反小池キャンペーンの前にやるべきことがある
 <醍醐:「原理的立場」と「実践的処方」の葛藤という点で今、私が考えているのは、両者の溝をつなぐ運動論は何かということです。私の今の発想は、大学生の間でさえ、政治の話を持ち出すとアウェイの状況を味わうという現実、地域でも政治の話をし出すと周りが引いてしまうといった現実を変えていく地味な根っこからの苦労をしないと、政治を変える確かな地盤は根付かないのではないかということです。
 野党共闘は、おっしゃるとおり、自力では多数与党に立ち打ちできないという少数野党の危機感の産物といえると思います。そして個々の一人区で足し算で成果を収めたことも事実です。しかし、それでも全国的には与党改憲勢力に初めて3分の2を超える議席獲得を許した現実を直視しないわけにはいきません。
 そのような選挙結果を踏まえて言えば、個々の選挙区の足し算を超えた、野党それぞれの支持率の底上げを果たす以外、政治の革新は望めない気がします。そして、その底上げのためには、社会の隅々で政治を自分の言葉で語り合う風潮、特に異なる意見と冷静に向き合い、対話する機会を育み、大切にする努力が欠かせないと痛感しています。

 「アベ政治は許さない」と仲間内で唱和するよりも、なぜ有権者は改憲政党に3分の2を超える議席を与えたのか(小選挙区制の問題はありますが)、いろいろ批判される小池百合子候補がそれでも優勢と言う状況がなぜ生まれているのか、彼女の危険な右翼的体質を都民が見抜いていないことが主な理由なのか、一本化したはずの野党統一候補が2人の保守候補のあとを追うという展開になっているのはなぜなのか------都民の政治意識と向き合った政治活動という意味では、こうした点を自問し、冷静に考えることの方が、小池百合子候補の右翼的体質を暴露することに執心するよりも重要だ、と言うのが私の感想です。>

 「今回のような対立の図式は、中央の選挙結果」への反動なのは、それだけ危機的状況で地盤沈下が起こっているからだ、と拝察し、生意気ながら申し上げます。
 どのようにしてTPP批准を阻止できるか惑いつつ、心細くなっているくせに、長々と書かせてもらいました。
 どうぞ、これからも宜しくお願いいたします。

「アベ依存症から脱却せよ」~浅羽通明さんの論説に触発されて~
 <醍醐:いただいたコメントと私が今、思案している問題とが重なる地点で、考えるヒントにしたいと思っている論説を一つだけ、紹介させてもらいます。
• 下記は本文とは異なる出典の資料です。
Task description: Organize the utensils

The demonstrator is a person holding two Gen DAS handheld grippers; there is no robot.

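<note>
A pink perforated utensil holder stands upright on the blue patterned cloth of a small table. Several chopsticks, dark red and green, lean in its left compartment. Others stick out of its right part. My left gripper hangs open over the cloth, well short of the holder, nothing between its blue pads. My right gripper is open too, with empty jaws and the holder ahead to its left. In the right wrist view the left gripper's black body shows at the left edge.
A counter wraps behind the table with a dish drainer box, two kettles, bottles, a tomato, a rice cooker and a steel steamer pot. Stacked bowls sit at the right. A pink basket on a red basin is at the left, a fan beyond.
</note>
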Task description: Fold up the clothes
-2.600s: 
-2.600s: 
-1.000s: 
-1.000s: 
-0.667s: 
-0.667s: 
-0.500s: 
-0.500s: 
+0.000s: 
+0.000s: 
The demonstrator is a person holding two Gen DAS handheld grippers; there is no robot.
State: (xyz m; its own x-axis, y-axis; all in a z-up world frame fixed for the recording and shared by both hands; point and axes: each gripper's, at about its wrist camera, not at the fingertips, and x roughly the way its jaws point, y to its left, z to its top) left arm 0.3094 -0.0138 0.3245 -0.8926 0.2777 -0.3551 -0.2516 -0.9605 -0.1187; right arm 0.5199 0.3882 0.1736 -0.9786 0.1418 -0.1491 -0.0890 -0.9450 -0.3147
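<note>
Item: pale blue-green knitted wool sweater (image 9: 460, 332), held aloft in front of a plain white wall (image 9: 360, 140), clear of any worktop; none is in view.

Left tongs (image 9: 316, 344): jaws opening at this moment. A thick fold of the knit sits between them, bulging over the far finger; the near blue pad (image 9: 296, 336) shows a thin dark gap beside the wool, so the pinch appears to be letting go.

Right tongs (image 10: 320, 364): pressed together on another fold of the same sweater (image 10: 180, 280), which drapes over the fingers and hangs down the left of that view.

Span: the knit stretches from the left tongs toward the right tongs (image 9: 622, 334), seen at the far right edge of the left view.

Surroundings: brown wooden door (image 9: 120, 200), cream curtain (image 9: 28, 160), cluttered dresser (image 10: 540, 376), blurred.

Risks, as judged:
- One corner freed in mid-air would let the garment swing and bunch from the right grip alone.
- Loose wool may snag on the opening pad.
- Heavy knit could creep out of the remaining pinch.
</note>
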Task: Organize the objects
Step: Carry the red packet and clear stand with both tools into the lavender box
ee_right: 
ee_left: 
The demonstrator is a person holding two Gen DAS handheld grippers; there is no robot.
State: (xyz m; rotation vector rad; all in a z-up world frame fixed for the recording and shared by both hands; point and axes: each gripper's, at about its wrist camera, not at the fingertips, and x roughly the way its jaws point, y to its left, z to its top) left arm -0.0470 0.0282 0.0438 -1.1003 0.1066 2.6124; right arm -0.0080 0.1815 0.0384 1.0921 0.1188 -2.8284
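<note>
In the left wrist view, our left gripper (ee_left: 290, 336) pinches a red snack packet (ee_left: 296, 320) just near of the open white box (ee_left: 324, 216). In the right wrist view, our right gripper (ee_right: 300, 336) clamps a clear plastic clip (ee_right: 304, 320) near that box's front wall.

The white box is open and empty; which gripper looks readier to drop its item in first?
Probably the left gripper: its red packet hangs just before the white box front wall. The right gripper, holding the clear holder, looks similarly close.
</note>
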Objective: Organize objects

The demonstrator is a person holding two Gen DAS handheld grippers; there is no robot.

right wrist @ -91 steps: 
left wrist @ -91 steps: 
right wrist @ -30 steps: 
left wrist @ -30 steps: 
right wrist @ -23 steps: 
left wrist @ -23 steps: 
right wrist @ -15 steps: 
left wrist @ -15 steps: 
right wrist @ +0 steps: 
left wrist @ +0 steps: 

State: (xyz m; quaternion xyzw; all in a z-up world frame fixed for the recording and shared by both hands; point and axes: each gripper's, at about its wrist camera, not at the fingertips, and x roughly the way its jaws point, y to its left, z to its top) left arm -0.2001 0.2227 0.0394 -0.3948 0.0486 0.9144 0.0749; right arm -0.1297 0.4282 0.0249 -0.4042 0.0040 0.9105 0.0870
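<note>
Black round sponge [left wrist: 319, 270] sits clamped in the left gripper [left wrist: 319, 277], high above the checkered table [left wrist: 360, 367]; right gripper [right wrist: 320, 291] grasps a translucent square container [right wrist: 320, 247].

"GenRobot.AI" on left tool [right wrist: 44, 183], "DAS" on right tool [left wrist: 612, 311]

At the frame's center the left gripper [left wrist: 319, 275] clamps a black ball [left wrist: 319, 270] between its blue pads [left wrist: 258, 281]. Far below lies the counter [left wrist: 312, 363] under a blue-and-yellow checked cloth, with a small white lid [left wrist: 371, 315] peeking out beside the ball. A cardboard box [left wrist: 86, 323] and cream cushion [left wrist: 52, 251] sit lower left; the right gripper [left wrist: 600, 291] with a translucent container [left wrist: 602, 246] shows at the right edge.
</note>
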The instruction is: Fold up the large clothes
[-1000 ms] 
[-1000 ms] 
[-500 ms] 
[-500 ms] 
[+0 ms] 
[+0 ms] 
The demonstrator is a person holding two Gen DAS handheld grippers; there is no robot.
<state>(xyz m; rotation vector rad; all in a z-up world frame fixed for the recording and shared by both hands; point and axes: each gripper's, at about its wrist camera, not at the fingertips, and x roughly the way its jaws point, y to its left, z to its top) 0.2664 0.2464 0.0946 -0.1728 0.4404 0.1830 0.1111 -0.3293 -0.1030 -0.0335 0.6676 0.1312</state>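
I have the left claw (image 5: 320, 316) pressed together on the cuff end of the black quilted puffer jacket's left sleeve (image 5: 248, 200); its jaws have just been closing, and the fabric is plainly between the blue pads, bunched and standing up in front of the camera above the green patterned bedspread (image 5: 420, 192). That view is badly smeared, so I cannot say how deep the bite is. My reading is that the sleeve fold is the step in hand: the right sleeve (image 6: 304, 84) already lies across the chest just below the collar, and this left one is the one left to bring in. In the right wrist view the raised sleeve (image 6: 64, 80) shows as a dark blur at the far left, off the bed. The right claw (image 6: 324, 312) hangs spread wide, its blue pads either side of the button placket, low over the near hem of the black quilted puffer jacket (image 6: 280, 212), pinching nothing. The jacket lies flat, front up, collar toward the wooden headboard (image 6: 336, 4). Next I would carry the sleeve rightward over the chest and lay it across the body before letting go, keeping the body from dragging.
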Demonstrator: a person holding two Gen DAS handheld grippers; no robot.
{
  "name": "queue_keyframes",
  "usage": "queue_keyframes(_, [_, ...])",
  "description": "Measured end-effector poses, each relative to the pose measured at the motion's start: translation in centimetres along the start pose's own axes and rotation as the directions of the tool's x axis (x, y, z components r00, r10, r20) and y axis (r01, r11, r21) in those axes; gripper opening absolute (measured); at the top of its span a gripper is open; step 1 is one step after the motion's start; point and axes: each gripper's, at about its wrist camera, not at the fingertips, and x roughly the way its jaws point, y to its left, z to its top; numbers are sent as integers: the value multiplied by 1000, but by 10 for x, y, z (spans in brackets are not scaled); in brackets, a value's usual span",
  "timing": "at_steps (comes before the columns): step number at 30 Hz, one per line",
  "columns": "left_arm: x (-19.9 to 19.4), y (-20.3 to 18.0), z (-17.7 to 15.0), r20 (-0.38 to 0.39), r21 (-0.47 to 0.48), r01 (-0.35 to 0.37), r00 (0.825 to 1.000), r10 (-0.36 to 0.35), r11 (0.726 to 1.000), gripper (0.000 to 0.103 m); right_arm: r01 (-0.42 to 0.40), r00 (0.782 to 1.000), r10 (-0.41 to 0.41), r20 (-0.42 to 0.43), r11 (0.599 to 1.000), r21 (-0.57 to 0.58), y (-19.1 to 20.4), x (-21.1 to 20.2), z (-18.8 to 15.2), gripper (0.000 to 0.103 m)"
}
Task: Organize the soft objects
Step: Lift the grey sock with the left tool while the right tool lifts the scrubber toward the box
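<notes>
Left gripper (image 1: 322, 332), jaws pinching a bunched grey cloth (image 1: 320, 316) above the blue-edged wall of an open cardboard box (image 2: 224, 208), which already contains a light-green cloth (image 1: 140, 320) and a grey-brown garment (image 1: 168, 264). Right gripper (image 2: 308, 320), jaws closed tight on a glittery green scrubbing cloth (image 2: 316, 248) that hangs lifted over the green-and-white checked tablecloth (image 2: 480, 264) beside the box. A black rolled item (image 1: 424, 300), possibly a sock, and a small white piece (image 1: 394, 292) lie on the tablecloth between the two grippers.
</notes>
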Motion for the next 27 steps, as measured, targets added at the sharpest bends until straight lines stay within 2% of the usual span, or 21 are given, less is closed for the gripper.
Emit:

抜き書きは私が共感した箇所です。

 「(耕論)瀬戸際のリベラル 浅羽通明さん、五野井郁夫さん」
 (「朝日新聞」2016716日)
 
http://digital.asahi.com/articles/DA3S12462723.html?rm=150 

 まず敗北直視し絶望せよ 浅羽通明さん(著述業)
 「すべて「安倍」を前提にしないと何も打ち出せない「アベ依存症」です。ライバルだけ見ているから、国民=顧客が何を望んでいるのかがさらに見えなくなってゆく。」
 「思えば明治の昔から、日本のリベラル勢力は、有権者と向き合った等身大のところからビジョンや政策を立ち上がらせる姿勢に乏しい。ボトムアップが少なすぎる。」
 「超長期構想と地道な地盤作り。そのためにはまず、リベラル野党が、とことん絶望する必要があります。それなのに民進党の岡田克也代表は『3年前と比べると、よくぞここまでという気持ちもある』などと、敗北を全く直視せず現実逃避している。他人から見たら体形なんて変わらないのに、『ダイエットで3キロやせた!』とはしゃぐ人みたい。まずこの甘えぶりに絶望してほしいですね。」